Luciano Ceri, Giorgio Gaber. Sette Interviste e la discografia commentata. SquiLibri 2018, pp. 304, Euro 25,00

Dopo il Teatro Canzone arrivò a convertirsi per un po’ alla recitazione pura, mettendo da parte la musica. In una intervista radiofonica dice di sentirsi più attore che cantautore. 
Questo successe alla fine del primo grande periodo del Teatro Canzone, dopo “Polli di allevamento”, dove venne molto contestato, ne uscì stremato e per un po’ non ne volle sapere. Si lanciò in nuove avventure, scrisse spettacoli per altri e arrivò alla recitazione pura con “Lo strano caso di Alessandro e Maria” - che interpretò insieme a Mariangela Melato - e poi con “Il Grigio”. 

Però poi tornò all’ovile…
Ma sì, perché si accorse della forza formidabile della canzone. Raccontava che quando proposero “Qualcuno era comunista”, che non era propriamente nemmeno una canzone in senso stretto, da sola riuscì a coinvolgere il pubblico molto più che due ore di recitazione. Così tornò al Teatro Canzone, fino a quando le forze e la salute glielo consentirono. 

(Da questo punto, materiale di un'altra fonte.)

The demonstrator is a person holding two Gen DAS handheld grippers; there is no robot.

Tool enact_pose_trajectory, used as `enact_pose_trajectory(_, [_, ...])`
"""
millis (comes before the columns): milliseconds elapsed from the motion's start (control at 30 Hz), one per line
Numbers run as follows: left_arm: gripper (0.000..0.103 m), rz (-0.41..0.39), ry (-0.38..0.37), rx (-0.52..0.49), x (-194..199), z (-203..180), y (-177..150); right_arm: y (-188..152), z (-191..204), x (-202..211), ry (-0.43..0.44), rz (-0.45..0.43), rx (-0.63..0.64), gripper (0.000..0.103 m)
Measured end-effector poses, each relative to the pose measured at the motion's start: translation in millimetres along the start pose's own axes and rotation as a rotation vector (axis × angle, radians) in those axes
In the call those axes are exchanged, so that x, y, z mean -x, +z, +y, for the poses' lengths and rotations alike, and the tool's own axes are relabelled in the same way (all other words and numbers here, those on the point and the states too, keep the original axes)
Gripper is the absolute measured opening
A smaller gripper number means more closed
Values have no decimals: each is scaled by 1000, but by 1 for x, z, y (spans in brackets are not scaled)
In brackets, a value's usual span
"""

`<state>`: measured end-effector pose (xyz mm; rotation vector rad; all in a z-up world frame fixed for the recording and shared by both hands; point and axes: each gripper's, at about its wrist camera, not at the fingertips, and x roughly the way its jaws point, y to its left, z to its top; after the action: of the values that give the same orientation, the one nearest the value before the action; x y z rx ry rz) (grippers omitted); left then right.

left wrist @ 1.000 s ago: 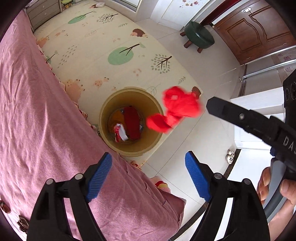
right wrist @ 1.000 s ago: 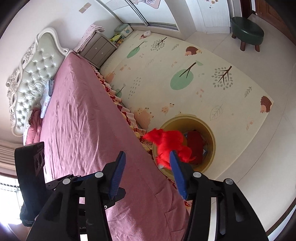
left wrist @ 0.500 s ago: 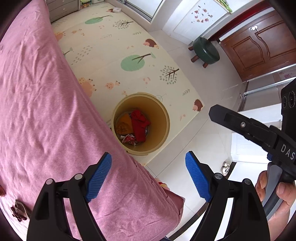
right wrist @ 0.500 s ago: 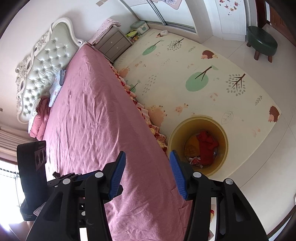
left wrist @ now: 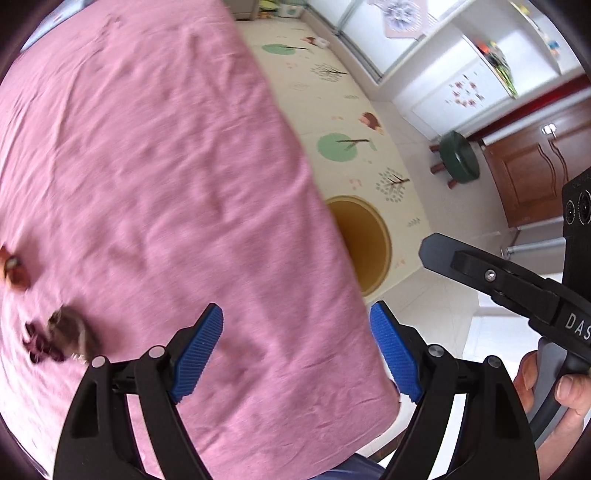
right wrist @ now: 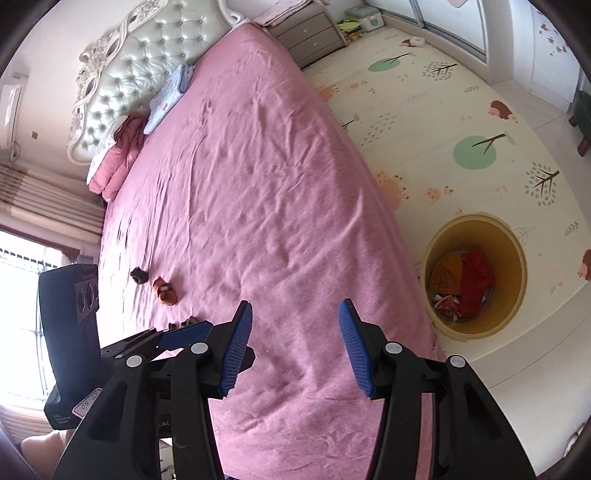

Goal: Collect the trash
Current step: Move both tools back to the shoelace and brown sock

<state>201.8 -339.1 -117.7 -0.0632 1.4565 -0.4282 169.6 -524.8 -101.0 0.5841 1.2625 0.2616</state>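
Observation:
The yellow bin [right wrist: 476, 275] stands on the floor beside the bed and holds red and orange trash [right wrist: 474, 282]; in the left wrist view the bin [left wrist: 364, 240] is half hidden behind the bed edge. Small scraps lie on the pink sheet: an orange-brown one [right wrist: 165, 290], a black one [right wrist: 139, 275] and a blurred dark cluster [left wrist: 55, 338]. My left gripper [left wrist: 296, 352] hangs open over the sheet near the bed's corner, nothing between its blue pads. My right gripper [right wrist: 295, 343] is also open and empty above the sheet, left of the bin.
The pink bed [right wrist: 240, 166] fills most of both views, with pillows [right wrist: 118, 155] and a tufted headboard [right wrist: 147, 55] at the far end. A patterned play mat [right wrist: 443, 122] covers the floor. A green stool [left wrist: 460, 157], a wooden door [left wrist: 528, 173] and a nightstand [right wrist: 310, 33] stand farther off.
The red trash dropped from the air into the bin. Both grippers swung from over the bin back across the bed, so scraps on the sheet came into view.

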Motion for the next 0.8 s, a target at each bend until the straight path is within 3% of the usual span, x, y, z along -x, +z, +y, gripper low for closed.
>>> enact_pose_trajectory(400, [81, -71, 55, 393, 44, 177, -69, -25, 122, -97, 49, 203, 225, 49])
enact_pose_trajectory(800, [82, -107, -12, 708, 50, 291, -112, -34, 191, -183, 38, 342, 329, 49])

Cosa accadde esattamente con “Polli di Allevamento” per farlo reagire così?
Era uno spettacolo molto provocatorio, che debuttò nel ’78: i polli di allevamento erano i protagonisti del Movimento del ’77, che significò molto in Italia. Gaber e Luporini però non vedevano l’originalità di quei ragazzi, che sembravano adattarsi a un ruolo e non aver la stessa rabbia sincera di quelli del ’68. Naturalmente era una visione estremista e, a mio parere, un po’ forzata. Nel finale partiva un j’accuse molto violento, quello di “Quando è moda e moda”, che non lasciava alcuna via di uscita e bollava il Movimento come un’espressione non genuina. 
Il pubblico raccolse la provocazione e i contestatori spesso a quel punto interrompevano, andando sotto il palco. A volte lo spettacolo non riusciva ad arrivare alla fine. Saltarono anche delle repliche. Io credo ci siano molti modi di contestare: si può non andare, non applaudire, gridare il disappunto alla fine. Ma non si può impedire all’artista di portare a compimento il suo lavoro. Gaber ne rimase scioccato e per un po’ non ne volle sapere. 

Bene. A questo punto torniamo al libro. Abbiamo detto che è diviso in due parti. Una metà con la discografia commentata, che è un po’ la tua specialità. 
Sì, già c’è stata quella su Battisti! È che a saperli interrogare, i dischi in tutte le loro parti -  etichetta, copertina, copertina interna, fascicoli allegati - raccontano un sacco di cose che vale la pena ricordare. Io penso che adesso sia ancora più importante farlo, perché i dischi in vinile di quell’epoca non esistono più. Se ne ristampano molti, ma non tutti: la maggior parte no. E anche quelli stampati non sempre vengono riprodotti integralmente. Ecco che allora mi piace molto interrogare i vecchi dischi e ascoltare le loro risposte.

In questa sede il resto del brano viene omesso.